_Input material_:
##########

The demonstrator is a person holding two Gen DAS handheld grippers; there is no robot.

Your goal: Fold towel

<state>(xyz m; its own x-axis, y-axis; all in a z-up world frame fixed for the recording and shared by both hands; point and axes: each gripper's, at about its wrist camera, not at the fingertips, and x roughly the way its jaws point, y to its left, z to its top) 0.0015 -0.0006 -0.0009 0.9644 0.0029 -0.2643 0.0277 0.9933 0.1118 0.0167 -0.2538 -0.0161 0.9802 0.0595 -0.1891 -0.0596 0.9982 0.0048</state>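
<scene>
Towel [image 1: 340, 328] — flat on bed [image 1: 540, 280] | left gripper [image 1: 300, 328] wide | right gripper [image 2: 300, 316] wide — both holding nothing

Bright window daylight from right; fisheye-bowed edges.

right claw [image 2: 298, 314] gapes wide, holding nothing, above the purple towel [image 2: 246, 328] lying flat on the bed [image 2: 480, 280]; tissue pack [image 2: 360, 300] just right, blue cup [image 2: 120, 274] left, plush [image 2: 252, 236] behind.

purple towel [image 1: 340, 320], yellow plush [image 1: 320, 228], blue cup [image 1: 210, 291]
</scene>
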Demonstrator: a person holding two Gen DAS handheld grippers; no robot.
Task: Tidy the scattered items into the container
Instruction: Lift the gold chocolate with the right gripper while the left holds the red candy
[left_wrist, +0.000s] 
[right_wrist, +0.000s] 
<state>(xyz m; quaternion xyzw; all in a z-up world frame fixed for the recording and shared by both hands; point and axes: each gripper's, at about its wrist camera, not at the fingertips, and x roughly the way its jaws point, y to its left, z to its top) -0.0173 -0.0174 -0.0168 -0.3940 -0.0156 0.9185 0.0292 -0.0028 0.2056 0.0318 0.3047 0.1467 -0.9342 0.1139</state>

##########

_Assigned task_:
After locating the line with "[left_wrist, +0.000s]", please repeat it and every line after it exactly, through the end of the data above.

_Reply to the task_:
[left_wrist, +0.000s] 
[right_wrist, +0.000s] 
<state>(xyz m; quaternion xyzw; all in a z-up world frame fixed for the recording and shared by both hands; point and axes: each gripper's, at about its wrist camera, not at the fingertips, and x roughly the way its jaws point, y to its left, z to its top) -0.0173 -0.0174 -0.0168 -0.3940 -0.0156 0.9185 0.0292 -0.0028 0.2056 0.0318 0.3047 0.1467 -0.9342 0.1139</state>

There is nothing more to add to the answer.